An emphasis on cure as the only path forward is damaging, because it obscures the fact that cure is always a multifaceted negotiation, often enabling and disabling at the same time, and may be accompanied by pain, loss, or death.

For many, cure demands that we suspend our living in the present and instead wait for a future without disabilities and illnesses, urging us to not live in the present.
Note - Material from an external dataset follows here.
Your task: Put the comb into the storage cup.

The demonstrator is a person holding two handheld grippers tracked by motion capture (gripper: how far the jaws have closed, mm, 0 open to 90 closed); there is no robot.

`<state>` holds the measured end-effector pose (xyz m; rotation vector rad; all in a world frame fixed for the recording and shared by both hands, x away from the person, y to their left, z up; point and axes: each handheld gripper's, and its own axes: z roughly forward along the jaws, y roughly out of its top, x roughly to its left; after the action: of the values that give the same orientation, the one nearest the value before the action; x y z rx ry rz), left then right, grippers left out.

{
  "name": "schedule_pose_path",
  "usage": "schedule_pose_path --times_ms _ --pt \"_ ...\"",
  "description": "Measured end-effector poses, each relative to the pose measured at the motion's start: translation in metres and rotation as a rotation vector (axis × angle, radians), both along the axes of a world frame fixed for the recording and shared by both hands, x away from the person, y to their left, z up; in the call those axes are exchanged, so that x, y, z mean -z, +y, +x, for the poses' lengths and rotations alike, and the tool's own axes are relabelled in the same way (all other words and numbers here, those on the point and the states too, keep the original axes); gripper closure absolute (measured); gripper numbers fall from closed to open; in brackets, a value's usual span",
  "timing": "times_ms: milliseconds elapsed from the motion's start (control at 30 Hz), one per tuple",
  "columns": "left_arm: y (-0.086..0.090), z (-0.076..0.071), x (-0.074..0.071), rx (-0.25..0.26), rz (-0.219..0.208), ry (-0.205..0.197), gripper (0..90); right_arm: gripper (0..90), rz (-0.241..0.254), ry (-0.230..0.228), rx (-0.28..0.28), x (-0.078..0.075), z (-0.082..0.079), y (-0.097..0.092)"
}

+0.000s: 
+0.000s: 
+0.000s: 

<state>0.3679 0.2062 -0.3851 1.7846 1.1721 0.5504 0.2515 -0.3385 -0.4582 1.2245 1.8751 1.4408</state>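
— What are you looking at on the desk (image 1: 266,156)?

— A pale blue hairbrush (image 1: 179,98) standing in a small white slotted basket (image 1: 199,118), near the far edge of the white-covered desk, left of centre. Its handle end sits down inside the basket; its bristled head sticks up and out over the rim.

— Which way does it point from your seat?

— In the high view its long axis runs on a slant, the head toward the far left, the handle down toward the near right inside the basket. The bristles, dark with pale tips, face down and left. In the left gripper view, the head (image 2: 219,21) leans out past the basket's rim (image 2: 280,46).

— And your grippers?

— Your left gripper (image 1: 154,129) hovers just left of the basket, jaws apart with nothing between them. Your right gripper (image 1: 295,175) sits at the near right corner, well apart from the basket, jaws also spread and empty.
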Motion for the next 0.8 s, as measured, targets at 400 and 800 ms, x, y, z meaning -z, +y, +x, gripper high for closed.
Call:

Alison Kafer calls this temporal framing ‘curative time’:

“In our disabled state, we are not part of the dominant narratives of progress, but once rehabilitated, normalized, and hopefully cured, we play a starring role: the sign of progress, the proof of development, the triumph over the mind or body.”

[…]

Set against the impossibility of inhabiting the present, the promised transformation through cure is enticing enough to make losses and hastened death acceptable, even expected.

Kafer continues,

Within this frame of curative time, then, the only appropriate disabled mind/body is one cured or moving toward cure. Cure, in this context, most obviously signals the elimination of impairment but can also mean normalizing treatments that work to assimilate the disabled mind/body as much as possible.”

The curative drive also demands an approximation of normality through ‘habilitation’ (the acquisition of skills and abilities) and ‘rehabilitation’ (the regaining of skills and abilities that have been lost or impaired).